Kloning dan Ekspresi Gen araA dari Bifidobacterium longum pada E. coli BL21(DE3) dan E. coli BL21(DE3)pLysS.

Abstract

Tagatosa merupakan rare sugar atau gula langka, suatu gula monosakarida yang keberadaannya sangat sedikit di alam. Senyawa ini memiliki karakteristik yang khas sebagai pemanis fungsional, dan merupakan isomer dari galaktosa. Larutan tagatosa 10% dapat menghasilkan tingkat kemanisan 92% serupa dengan sukrosa. Selain itu nilai kalori yang dihasilkan hanya sebesar 1.5 kkal/g. Tagatosa tidak menyebabkan adanya peningkatan gula darah dan ditetapkan sebagai bahan pemanis tambahan yang bersifat aman bagi penderita diabetes dan orang yang memiliki status obesitas. Dua metode yang dapat digunakan dalam proses memproduksi tagatosa, yaitu metode kimiawi dan biologis. Produksi tagatosa dengan metode kimiawi dilakukan dengan menghidrolisis laktosa dilanjutkan dengan proses isomerisasi dengan bantuan katalis kalsium. Namun metode ini memiliki kompleksitas tinggi pada proses purifikasi produk akhirnya, sehingga hal tersebut menyebabkan tingginya biaya produksi. Saat ini produksi tagatosa diarahkan dengan menggunakan metode lain yaitu secara biologis dengan mencari sumber gen araA yang menyandikan enzim L-arabinose isomerase (EC 5.3.1.4). Gen araA yang bersumber dari bakteri termofilik memerlukan ion Co2+ dan Mn2+ sebagai kofaktor kerja enzim untuk mengoptimalkan aktivitas enzim L-arabinose isomerase. Keberadaan ion metal pada produk akhir tagatosa dapat membahayakan kesehatan konsumen. Oleh karenanya, diperlukan gen araA yang bersumber dari bakteri mesofilik seperti Bifidobacterium longum yang dapat aktif pada suhu rendah yang aktif tanpa memerlukan bantuan ion metal.
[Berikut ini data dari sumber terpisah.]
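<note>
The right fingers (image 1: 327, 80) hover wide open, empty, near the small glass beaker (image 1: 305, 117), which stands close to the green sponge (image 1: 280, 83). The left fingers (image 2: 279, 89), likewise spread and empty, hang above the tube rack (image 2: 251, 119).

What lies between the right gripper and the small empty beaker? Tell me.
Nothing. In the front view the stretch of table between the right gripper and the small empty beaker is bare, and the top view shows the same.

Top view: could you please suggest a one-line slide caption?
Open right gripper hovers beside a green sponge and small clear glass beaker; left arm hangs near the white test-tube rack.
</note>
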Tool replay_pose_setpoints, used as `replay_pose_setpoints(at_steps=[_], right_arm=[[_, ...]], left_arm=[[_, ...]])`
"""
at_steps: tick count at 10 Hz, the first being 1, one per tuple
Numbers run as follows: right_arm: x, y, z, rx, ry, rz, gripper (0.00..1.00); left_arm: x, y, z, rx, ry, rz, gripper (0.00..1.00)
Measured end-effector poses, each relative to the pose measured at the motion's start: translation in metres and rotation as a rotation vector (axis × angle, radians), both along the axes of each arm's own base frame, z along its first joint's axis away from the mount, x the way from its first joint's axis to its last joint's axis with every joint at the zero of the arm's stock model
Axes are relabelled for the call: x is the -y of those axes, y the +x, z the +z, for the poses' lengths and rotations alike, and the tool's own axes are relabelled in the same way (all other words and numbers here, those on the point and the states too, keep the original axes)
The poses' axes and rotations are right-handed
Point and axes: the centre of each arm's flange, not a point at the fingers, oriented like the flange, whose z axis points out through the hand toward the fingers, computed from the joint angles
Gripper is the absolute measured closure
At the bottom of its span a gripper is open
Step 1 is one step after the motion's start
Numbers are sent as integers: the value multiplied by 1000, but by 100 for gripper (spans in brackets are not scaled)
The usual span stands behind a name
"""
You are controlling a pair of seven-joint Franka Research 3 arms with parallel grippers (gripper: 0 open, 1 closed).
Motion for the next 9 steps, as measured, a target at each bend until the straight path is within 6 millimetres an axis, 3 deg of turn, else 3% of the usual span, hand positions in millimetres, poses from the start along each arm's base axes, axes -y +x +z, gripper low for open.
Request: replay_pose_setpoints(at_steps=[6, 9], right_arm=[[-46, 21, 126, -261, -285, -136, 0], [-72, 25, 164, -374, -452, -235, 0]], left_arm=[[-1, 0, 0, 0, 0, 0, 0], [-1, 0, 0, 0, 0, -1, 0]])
Proses kloning gen araA telah berhasil dilakukan dengan mengamplifikasi gen araA sebesar 1518 pb (pasang basa) yang bersumber dari B. longum BB536 menggunakan primer yang telah didesain sebelumnya dan meligasikannya pada vektor kloning pGEM-T Easy. Protein L-AI dengan ukuran 56 kDa telah berhasil terekspresi dengan baik pada sel E. coli BL21(DE3) menggunakan bantuan vektor ekspresi pET-21b. Akan tetapi, protein L-AI tersebut membentuk aggregat atau inclusion body. Berbagai upaya telah dilakukan untuk mengatasi permasalahan inclusion body tersebut yaitu melakukan solubilisasi dengan menggunakan urea, menurunkan penggunaan konsentrasi IPTG, menurunkan suhu inkubasi, mengubah metode pemecahan sel secara fisik dan mengganti sistem ekspresi sel inang pada E. coli BL21(DE3)pLysS, namun berbagai upaya yang telah dilakukan belum membuahkan hasil yang diinginkan.